Dixon displays more obvious blues influences in his music and lyrics, as well as a great narrative songwriting style that not only explores traditional blues themes such as loving a "Married Woman" or being "Tired, Broke, and Busted," but that also touches on unexpected topics such as the jealousy and doubt that can accompany a long-distance relationship ("Telephone Blues" and "Call Operator 210"). Brown appears both as a solo artist and with Johnny (brother of Oscar) Moore's Three Blazers. Originally from Texas (as is Dixon), Brown adds his home state's bluesier sound to a lugubrious, slightly drunken-sounding vocal style with lyrics of lonely desolation, evoking dark nights spent at darker bars where dark liquors fuel darker thoughts. The titles of some of his selections tell all: "Tormented," "Trouble Blues," and "Without the One You Love."

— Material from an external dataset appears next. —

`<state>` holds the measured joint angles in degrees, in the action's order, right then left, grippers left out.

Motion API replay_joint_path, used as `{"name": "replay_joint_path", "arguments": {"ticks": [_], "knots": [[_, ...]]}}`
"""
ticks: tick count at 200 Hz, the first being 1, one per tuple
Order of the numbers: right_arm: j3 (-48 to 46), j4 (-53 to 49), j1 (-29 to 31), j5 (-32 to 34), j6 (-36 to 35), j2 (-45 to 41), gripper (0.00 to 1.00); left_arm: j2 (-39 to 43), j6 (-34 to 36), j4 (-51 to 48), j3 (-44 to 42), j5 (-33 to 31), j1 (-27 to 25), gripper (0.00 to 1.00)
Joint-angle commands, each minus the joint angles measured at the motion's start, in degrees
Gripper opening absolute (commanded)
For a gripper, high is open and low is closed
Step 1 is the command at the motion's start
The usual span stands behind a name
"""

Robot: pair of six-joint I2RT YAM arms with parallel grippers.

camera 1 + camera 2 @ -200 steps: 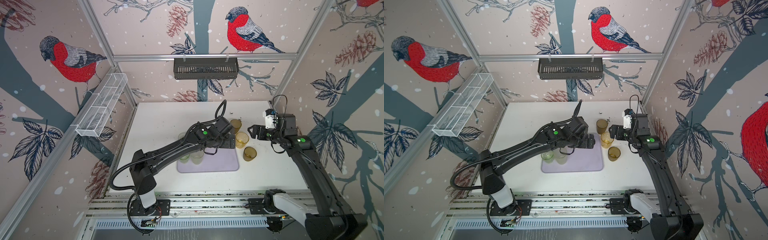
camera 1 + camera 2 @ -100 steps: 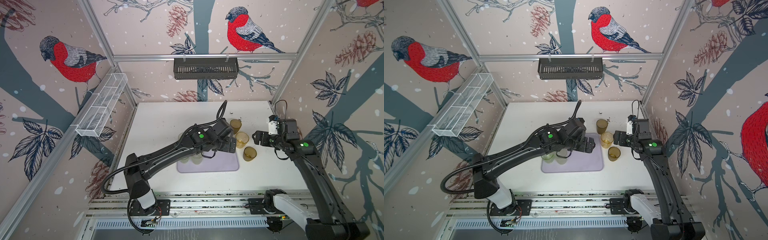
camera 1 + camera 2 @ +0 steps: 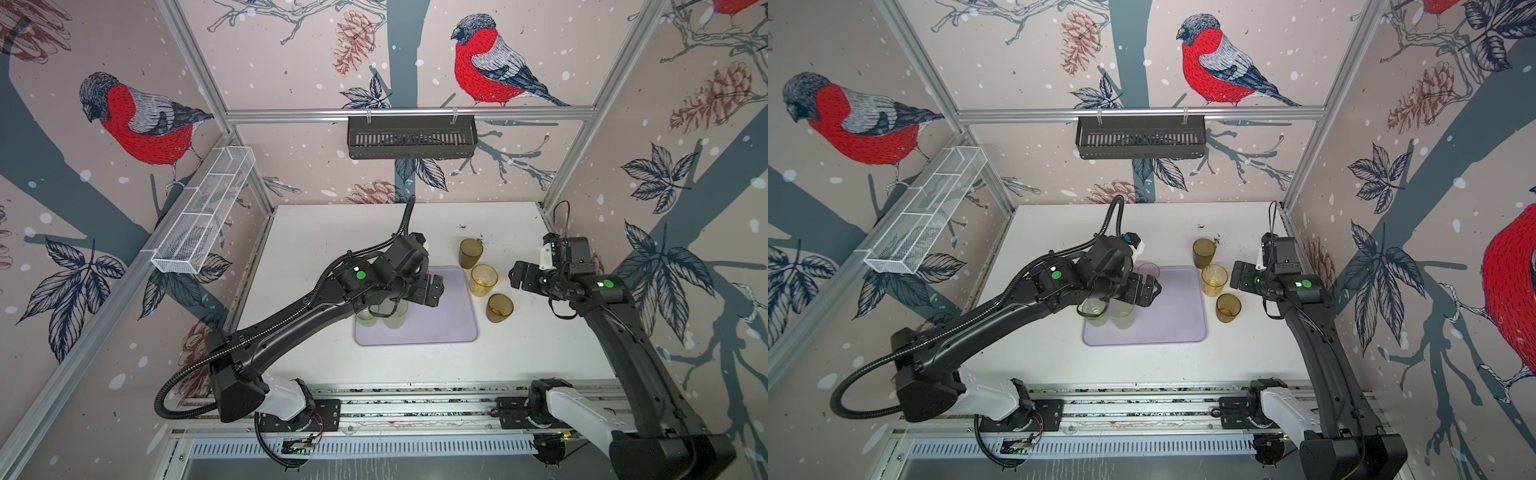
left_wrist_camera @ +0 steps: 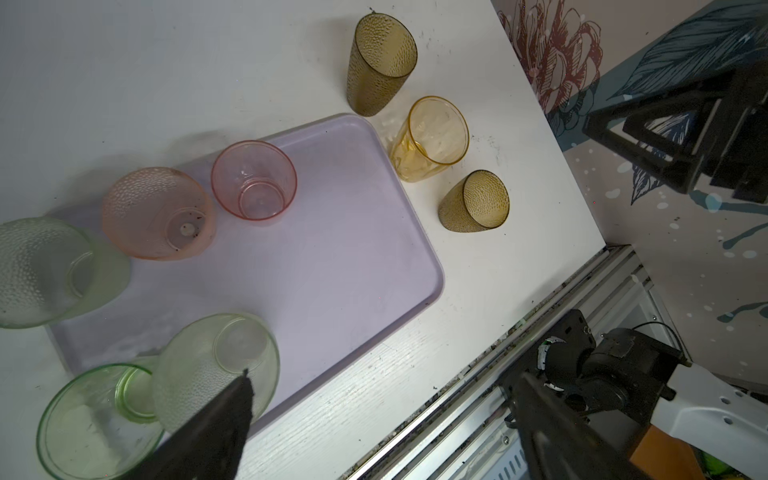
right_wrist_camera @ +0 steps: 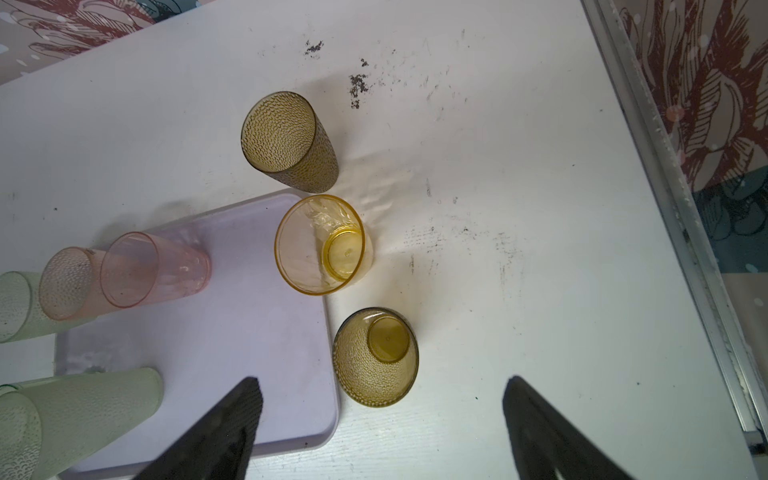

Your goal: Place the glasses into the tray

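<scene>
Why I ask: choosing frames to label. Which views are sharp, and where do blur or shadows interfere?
Right wrist view: sharpest; dimples on the dark amber glass read clearly, only the right gripper's fingers are blurred. Left wrist view: the green glasses near the lens are soft and stretched. In both top views: even light, soft shadows, but the left arm hides part of the tray.

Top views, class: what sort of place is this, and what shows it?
Probably a robot test booth: a left arm and right arm on a metal rail, an aluminium frame, a white table.
</scene>
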<state>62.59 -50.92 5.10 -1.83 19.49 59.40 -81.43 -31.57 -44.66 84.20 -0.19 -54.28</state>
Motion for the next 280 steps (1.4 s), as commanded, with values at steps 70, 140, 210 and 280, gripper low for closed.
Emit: {"name": "replay_joint_path", "arguments": {"ticks": [70,140,210,280], "knots": [[-3.57,-0.41,-0.13,0.88,2.64,4.39,0.90,2.23,7.65,-2.15,-1.07,1.69,1.42,0.98],[-7.03,1.88,-0.23,-0.15,4.98,5.10,0.88,4.84,7.70,-1.40,-2.93,1.60,1.50,0.98],[-12.57,6.15,-0.20,-2.22,7.58,5.56,0.84,9.56,5.17,-0.34,-7.40,1.15,1.47,0.98],[-13.10,7.34,-0.27,-1.60,7.99,7.56,0.76,11.64,3.98,0.52,-9.15,1.03,1.46,0.97]]}}
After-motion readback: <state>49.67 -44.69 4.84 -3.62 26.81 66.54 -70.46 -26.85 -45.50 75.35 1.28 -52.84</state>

Cocktail Nation poseurs beware! This is not a collection of lounge music, that stylish but ultimately disposable subgenre of easy-listening pop. Instead, the music contained on this collection is the music of real people feeling real emotions, not vapid background sounds for cigar-chomping, martini-swilling yuppies. The Jumpin' Like Mad collection offers up two discs of jump blues, which is what rock and roll was called before it was called rock and roll. This rock and roll, however, was (and is) for adults: Eating, drinking, dancing, and more drinking are the major themes here, and all are explored with lusty enthusiasm and wild abandon. Highlights include Jimmy Liggins's "I Ain't Drunk, I'm Just Drinkin'," finally making its CD debut; Nellie Lutcher's sexy "Fine Brown Frame"; and Big Joe Turner's blazing "Jumpin' Tonight."
Nearly every artist featured on these compilations was based in Los Angeles at the time of these recordings. Most of them were transplants, lured to the city by its booming postwar economy, and their collective talents coalesced around the Central Avenue nightclub district into one of the greatest music scenes ever.